More Anomalous Anomalies
The three primary producers of global near-surface temperature anomalies, NASA GISS(Goddard Institute for Space Studies), NOAA NCEI(National Centers for Environmental Information) and HadCRUT all begin the process with access to the same data. They then select a subset of the data, “adjust” the data to what they believe the data should have been; and, calculate the current “adjusted” anomalies from the previous ”adjusted” anomalies. NASA GISS alone “infills” temperature estimates where no data exist. Each producer then independently prepares their global temperature anomaly product.
The calculated anomaly in any given month relates directly to a global average temperature for that month. The difference between the calculated anomalies in any pair of months is thus the same as the difference between the calculated global average temperatures for those months. However, the differences reported by the three primary producers of global average temperature anomaly products from month to month, or year to year, are rarely the same; and, the changes are not always even in the same direction, warming or cooling.
The global average temperature anomaly differences reported by the three primary producers of global near-surface temperature anomalies for the months of November and December, 2016 are an interesting case in point. NASA GISS reported a decrease of 0.12oC for the period. NOAA NCEI reported an increase of 0.04oC. HadCRUT reported an increase of 0.07oC. Each provider estimates a confidence range of +/- 0.10oC for their reported anomalies. (NASA GISS: -0.22oC / -0.12oC / -0.02oC; NOAA NCEI: -0.06oC / +0.04oC / +0.14oC; HadCRUT: -0.03oC / +0.07oC / +0.17oC) Therefore, the confidence ranges overlap, suggesting that the differences among the anomaly estimates are not statistically significant. However, it is clear that the global average near-surface temperature did not both increase and decrease from November to December.

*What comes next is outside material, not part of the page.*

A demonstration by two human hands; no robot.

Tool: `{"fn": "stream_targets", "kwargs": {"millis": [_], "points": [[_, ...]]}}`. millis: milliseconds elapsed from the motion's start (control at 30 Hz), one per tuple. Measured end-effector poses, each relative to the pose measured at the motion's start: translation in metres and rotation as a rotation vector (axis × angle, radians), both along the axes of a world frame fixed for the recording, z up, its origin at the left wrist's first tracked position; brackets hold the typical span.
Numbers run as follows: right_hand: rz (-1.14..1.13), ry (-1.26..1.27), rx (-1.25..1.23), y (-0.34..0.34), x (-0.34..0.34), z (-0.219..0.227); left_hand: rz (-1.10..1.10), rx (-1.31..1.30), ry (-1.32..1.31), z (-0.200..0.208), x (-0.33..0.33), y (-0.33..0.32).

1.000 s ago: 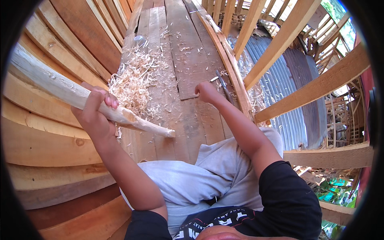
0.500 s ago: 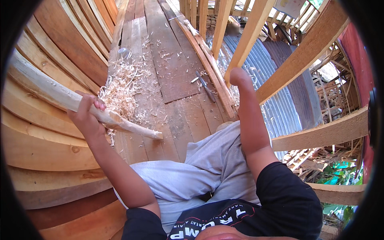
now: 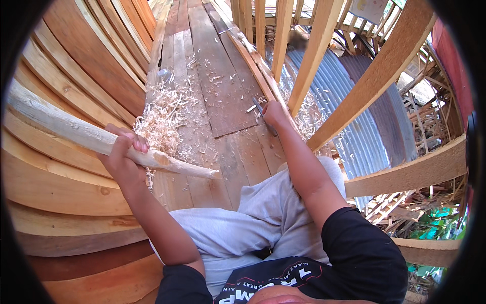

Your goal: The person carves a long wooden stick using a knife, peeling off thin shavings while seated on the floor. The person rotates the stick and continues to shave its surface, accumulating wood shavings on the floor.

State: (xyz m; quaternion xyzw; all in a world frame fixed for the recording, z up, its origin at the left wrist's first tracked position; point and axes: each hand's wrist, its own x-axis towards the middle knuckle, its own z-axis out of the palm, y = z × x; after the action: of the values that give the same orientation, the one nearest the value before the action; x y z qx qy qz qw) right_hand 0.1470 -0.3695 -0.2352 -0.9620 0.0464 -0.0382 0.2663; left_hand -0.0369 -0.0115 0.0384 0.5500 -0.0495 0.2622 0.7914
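My left hand (image 3: 126,152) is wrapped around a long pale peeled wooden pole (image 3: 66,116). The pole enters from the left rim, and its narrower, roughly cut end hangs over the floor in front of my knees. My right arm stretches forward to the floor beside the railing. There my right hand (image 3: 274,113) is curled over a long narrow dark tool (image 3: 272,129), which still lies on the boards. My hand covers the tool's middle, and whether it has a blade is too small to tell. A short pale sliver (image 3: 251,108) lies beside it.
Curly wood shavings (image 3: 164,111) are heaped on the plank floor (image 3: 230,147). A small clear cup-like item (image 3: 163,74) lies at their far end. A board wall (image 3: 61,177) rises at left. Upright railing posts (image 3: 309,58) stand at right, with corrugated metal roofing (image 3: 344,126) beyond.
My right hand has come down and left from beside the railing post to the tool on the floor. My left hand keeps its hold on the pole, and the view has shifted slightly.
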Motion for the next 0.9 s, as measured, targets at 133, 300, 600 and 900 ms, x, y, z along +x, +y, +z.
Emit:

The second decimal place in each of these reported anomalies is not the result of temperature measurement accuracy, but rather of numerical averaging of less accurate “adjusted” temperature estimates resulting from data “adjustment”. The Law of Large Numbers states that it can be appropriate to express calculated averages to greater precision than the precision of the numbers being averaged, if the errors in the individual numbers are random. However, the nature of the factors which cause individual temperature measurements to be inaccurate and thus require “adjustment” suggests that the resulting errors are not random. Certainly, the “adjustments” made to the data are not random. Therefore, it is highly unlikely that reporting global average near-surface temperatures to greater precision than the underlying “adjusted” temperature data is appropriate.